Peu de procédés industriels thermiques sont décarbonés

À l’heure actuelle, le taux d’électrification de l’industrie est de 37 %, selon des données de l’Ademe et du Centre d’études et de recherches économiques sur l’énergie (Ceren) relayées dans le rapport. Mais il s’agit surtout des machines motrices… et très peu — seulement 14% — de procédés thermiques fonctionnent grâce à une énergie décarbonée.

Pour augmenter la part de l’électricité dans le mix énergétique de l’industrie tricolore, Raphaël Schellenberger recommande d’abord de se concentrer sur les PME et les entreprises de taille intermédiaire (ETI). L’électricité représente seulement 7 % de leur consommation énergétique. Cela concerne des filières comme l’agroalimentaire, la chimie ou le textile.

Des solutions « matures » et « reproductibles »
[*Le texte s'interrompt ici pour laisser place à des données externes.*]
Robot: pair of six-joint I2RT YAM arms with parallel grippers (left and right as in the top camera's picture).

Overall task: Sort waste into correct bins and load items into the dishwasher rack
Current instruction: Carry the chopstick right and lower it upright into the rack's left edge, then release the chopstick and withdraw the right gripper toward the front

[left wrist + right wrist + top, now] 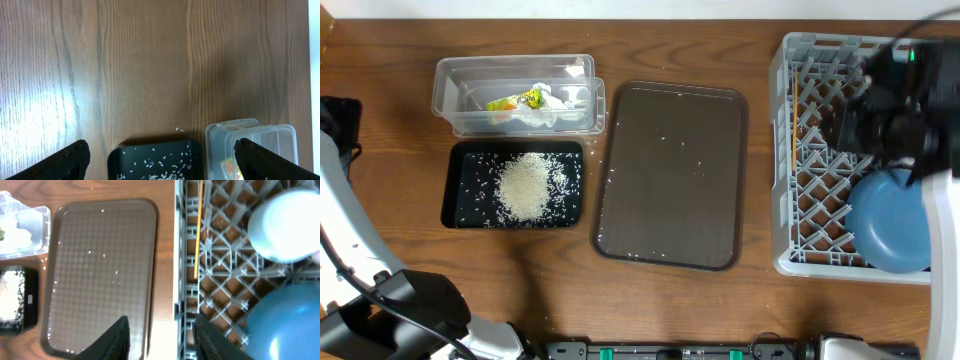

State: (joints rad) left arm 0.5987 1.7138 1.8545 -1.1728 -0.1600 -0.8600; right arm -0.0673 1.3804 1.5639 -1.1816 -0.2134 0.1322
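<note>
The grey dishwasher rack (785, 150) stands at the right and also shows in the right wrist view (181, 240). In it are the dark-blue plate (888, 222) (285, 325), a pale bowl (287, 225) upside down, and the thin wooden stick (793, 150) (198, 230). The rice heap (525, 187) lies in the black tray (460, 190) (155, 155). The crumpled wrapper (525, 102) lies in the clear tub (450, 80) (250, 135). My right gripper (162, 330) is open and empty over the rack's left wall. My left gripper (160, 165) is wide open and empty above the tray and tub ends. The pink cup is hidden.
The large brown serving tray (670, 175) (100, 265) lies between the bins and the rack, with a few stray rice grains on it. The right arm (895, 90) covers the rack's far part. The left arm (350, 230) runs along the table's left edge.
</note>
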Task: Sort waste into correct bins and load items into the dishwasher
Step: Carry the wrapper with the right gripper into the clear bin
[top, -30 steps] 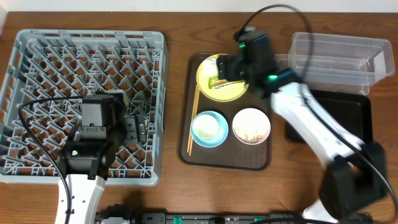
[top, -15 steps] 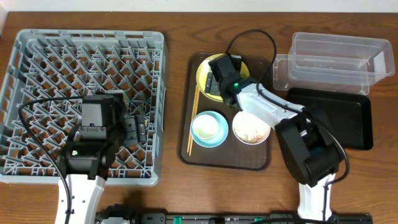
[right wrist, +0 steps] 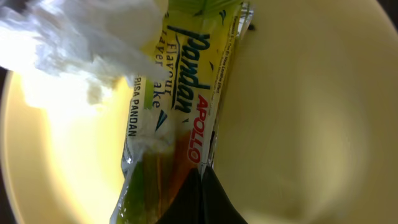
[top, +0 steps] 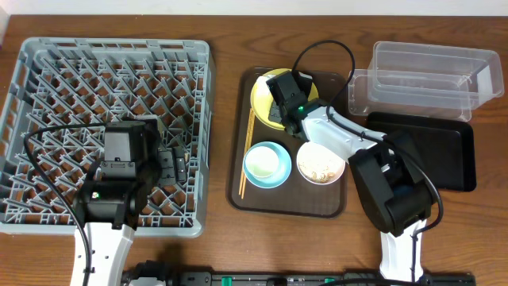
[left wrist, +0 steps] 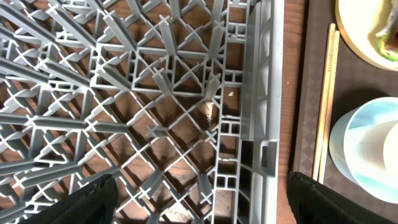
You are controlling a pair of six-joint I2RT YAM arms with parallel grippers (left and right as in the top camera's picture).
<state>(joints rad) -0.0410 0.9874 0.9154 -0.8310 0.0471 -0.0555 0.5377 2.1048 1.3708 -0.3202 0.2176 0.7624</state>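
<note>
A: Left side?
B: Dish rack [top: 103, 127] bare. Left gripper [left wrist: 205, 208] hangs over its right edge, fingers spread wide, nothing held.

A: Middle?
B: On the brown serving tray [top: 290, 205]: chopsticks [top: 247, 155], yellow plate [top: 260, 89], blue bowl [top: 266, 164], white bowl [top: 321, 161] holding rice. The snack wrapper [right wrist: 174, 124] lies on the plate. Right gripper [right wrist: 202, 199] is down on it, fingers drawn to a thin seam, wrapper's end running into it. Reads as a pinch.

A: Step?
B: Waste first, judged: picking the wrapper.

A: Next?
B: Lift clear of the plate, carry right to the clear tub [top: 429, 75] or black tray [top: 444, 155]. Which bin: cannot tell.
</note>
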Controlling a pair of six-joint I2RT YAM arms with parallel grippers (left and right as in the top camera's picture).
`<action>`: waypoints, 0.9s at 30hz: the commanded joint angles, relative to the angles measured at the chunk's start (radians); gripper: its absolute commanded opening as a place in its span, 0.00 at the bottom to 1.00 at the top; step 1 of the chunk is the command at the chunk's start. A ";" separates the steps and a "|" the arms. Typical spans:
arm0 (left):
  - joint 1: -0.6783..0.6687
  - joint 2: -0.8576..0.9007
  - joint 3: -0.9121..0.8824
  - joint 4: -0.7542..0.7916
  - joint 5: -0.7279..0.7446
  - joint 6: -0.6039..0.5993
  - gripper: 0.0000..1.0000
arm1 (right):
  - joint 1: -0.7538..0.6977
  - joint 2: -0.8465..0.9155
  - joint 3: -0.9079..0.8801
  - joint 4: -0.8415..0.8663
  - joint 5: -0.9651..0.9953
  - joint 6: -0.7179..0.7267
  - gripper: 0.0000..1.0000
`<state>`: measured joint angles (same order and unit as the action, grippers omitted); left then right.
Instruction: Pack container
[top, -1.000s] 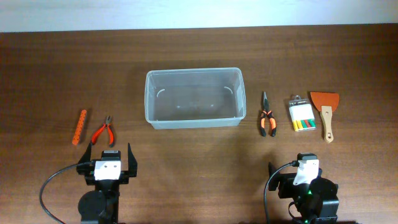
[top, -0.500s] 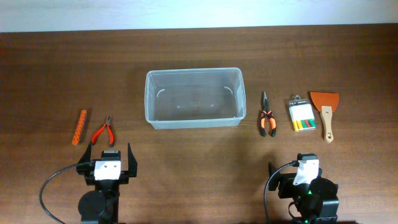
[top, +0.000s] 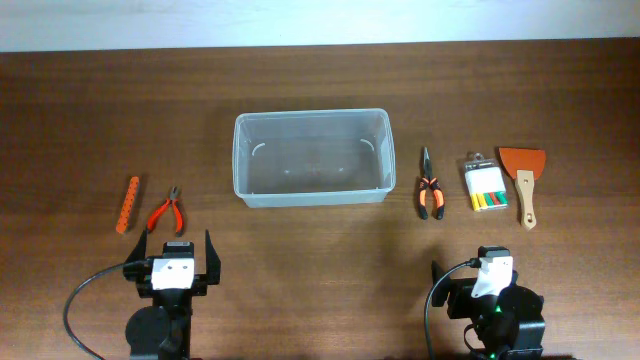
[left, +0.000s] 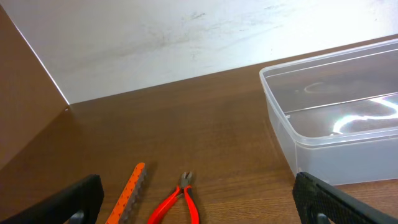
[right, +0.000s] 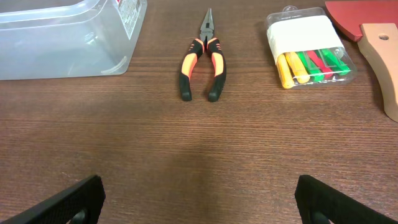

Parmi les solutions « matures » et « reproductibles » identifiées par le parlementaire : l’alternance entre chaudière à gaz et chaudière électrique, le stockage d’électricité, le recours à un acteur externe pour la gestion de son énergie via le tiers-investissement. Il mentionne aussi l’élargissement des certificats d’économie d’énergie (CEE), conçus pour accompagner les projets de rénovation thermique.

Raphaël Schellenberger plaide aussi pour l’adaptation des réseaux électriques, en publiant une carte permettant d’évaluer le niveau de complexité des raccordements. Il soutient que la « saturation » qui leur est souvent prêtée n’est qu’une idée reçue. Il évoque enfin les « filières lourdes » : la production d’acier, de ciment, plus difficile à décarboner. Et plaide notamment pour que la Commission européenne rende obligatoire le « Made in Europe » pour les marchés publics dans cette filière.

Interdiction de promouvoir le gaz

D’autres pistes sont évoquées pêle-mêle dans ce rapport. C’est le cas de l’interdiction par les fournisseurs d’énergie de faire la promotion de le gaz, d’une différenciation des tarifs de l’électricité au bénéfice de l’industrie et au détriment des géants du numérique. Le député souligne par ailleurs qu’il convient de réserver la biomasse, plus rare, aux usages « difficilement électrifiables ».

Le budget 2027 en ligne de mire

Raphaël Schellenberger propose donc que certaines mesures soient intégrées au projet de loi de finances pour l’année à venir, qui occupera le Parlement pendant plusieurs semaines cet automne. Il souhaite notamment élargir l’abattement de Turpe : ce montant payé pour l’entretien des réseaux qui représente 25 à 30 % d’une facture d’électricité.

Il suggère aussi que figure dans le prochain budget une extension de la compensation du coût indirect du carbone et la mise en place d’un fonds de garantie en soutien aux démarches d’électrification de l’industrie en cas de défaut de paiement. Autant de mesures qui restent mineures par rapport à l’ensemble des recommandations… Lesquelles ne pourront toutefois pas faire l’objet d’un texte de loi dans les mois à venir.